Pichee sued in 2003, complaining that Delta Funding charged $10 each for two facsimile transmissions when he closed a loan.

The Lakin firm filed his suit and about 26 other proposed class actions over mortgage fees from 2002 to 2004.

The plaintiffs closed their loans through Centerre Title, a company Alton attorney Emert Wyss owned and operated next to his law practice.

Wyss invited former Centerre Title clients to his law office and told them they might claim damages over fees they paid.

Some former clients signed retainers for services of the Lakin firm and three other firms.

Wyss stood to collect a tenth of the proceeds but his name did not appear on the complaints the Lakin firm filed.

A name that did appear caught someone's eye.

Malik Diab, a Chicago attorney on the Lakin team, had formerly defended Countrywide Home Loans in suits over fees.

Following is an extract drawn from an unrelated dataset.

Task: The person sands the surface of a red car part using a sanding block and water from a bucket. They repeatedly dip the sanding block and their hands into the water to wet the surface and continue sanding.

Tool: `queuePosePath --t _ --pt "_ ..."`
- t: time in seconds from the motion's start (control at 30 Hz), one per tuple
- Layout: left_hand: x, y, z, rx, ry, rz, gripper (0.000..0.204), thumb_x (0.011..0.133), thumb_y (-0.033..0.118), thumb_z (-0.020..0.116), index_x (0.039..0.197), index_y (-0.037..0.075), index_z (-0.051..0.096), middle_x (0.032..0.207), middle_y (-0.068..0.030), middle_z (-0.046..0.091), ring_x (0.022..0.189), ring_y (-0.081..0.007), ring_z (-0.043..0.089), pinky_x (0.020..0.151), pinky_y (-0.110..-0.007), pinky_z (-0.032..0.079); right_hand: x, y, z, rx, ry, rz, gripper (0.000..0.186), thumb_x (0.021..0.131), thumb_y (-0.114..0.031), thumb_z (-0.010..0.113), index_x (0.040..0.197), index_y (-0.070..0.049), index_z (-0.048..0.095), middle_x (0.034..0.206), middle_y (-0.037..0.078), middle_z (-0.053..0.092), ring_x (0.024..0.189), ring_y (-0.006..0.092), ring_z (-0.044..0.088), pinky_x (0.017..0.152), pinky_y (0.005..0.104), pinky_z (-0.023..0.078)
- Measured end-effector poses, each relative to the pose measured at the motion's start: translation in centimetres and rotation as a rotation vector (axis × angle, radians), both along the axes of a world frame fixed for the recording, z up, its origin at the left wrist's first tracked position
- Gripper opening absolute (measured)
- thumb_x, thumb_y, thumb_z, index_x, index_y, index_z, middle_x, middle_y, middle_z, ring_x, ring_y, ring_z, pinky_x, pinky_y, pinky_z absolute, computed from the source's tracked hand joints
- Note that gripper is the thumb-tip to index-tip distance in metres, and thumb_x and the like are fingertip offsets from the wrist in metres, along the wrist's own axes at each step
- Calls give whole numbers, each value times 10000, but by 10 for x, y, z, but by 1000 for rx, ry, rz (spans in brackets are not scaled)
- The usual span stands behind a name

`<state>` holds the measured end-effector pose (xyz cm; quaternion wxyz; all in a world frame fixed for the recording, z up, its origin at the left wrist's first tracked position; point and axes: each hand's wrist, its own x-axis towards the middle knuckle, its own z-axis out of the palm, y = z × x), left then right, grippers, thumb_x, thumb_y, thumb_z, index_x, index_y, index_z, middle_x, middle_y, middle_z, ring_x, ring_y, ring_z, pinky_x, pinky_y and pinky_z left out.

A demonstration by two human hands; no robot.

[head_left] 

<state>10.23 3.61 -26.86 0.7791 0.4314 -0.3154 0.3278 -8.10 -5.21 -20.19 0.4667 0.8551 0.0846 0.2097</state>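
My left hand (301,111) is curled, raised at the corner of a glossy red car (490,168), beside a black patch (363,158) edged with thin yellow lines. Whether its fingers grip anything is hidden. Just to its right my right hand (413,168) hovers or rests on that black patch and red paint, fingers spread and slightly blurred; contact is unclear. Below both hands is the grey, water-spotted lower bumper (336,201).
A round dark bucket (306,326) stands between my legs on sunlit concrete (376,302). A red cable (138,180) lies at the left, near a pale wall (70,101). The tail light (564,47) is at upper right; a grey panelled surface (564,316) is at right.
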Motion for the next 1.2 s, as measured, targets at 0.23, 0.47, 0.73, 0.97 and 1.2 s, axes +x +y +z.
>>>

When the Lakin team sued Countrywide, attorneys for the lender spotted Diab's name and protested.

Countrywide moved to disqualify the entire Lakin team for improper communication, but Circuit Judge Phillip Kardis denied the motion.

No judge has certified a class action in any of the mortgage fee claims that Diab, Wyss and the Lakin firm assembled.

Pichee's claim against Delta Funding passed from Kardis to Circuit Judge Don Weber last year after Kardis retired.

The Lakin firm moved to substitute Weber, and Weber allowed it.

In Illinois any party can substitute a judge once without cause, if the judge has not made a substantial ruling.

Pichee's suit bounced to Stack in April.

In Bassett's motion for summary judgment he told Stack that faxes allowed Pichee to refinance his mortgage more quickly than if he had waited for a mailed copy of his payoff statement

He wrote that Delta Funding did not charge for mailing statements and it faxed statements only on request after disclosure of the fee.

Years after the closing Wyss reviewed Centerre Titles files at the request of another attorney with assistance from a Chicago attorney, he wrote.

Pichee stated in a deposition he was unaware that Wyss no longer represented him, he wrote.

Pichee filed a bankruptcy petition in 2002.

Pichee did not disclose any potential claims against Delta Funding, "…even though these claims, to the extent they even really exist, existed when he filed for bankruptcy," he wrote.

Weber recently granted summary judgment to National City Mortgage in a similar case, he wrote.

He quoted Weber: "Plaintiffs were apparently pleased about their new mortgage since they did not object to the fax fee for four years and until they were contacted by the class action attorneys."

Although the Lakin firm has led the mortgage fee suits from the start, a certificate of service with Bassett's motion listed Paul Weiss of Freed & Weiss, in Chicago, as first counsel for the plaintiff.

Bassett then named Diab and his partner in Chicago, Phillip Bock.

Last he named Paul Marks, L. Thomas Lakin, Bradley M. Lakin, Richard Burke and Gary Peel, identifying them with the Lakin firm.

If someone served Bassett's motion on Tom Lakin and Gary Peel, those two would not have much capacity to respond.

In March, Tom Lakin placed his law license on inactive status.

In the same month, Peel left the Lakin firm after a federal grand jury indicted him on charges of obstruction of justice, bankruptcy fraud and possession of child pornography.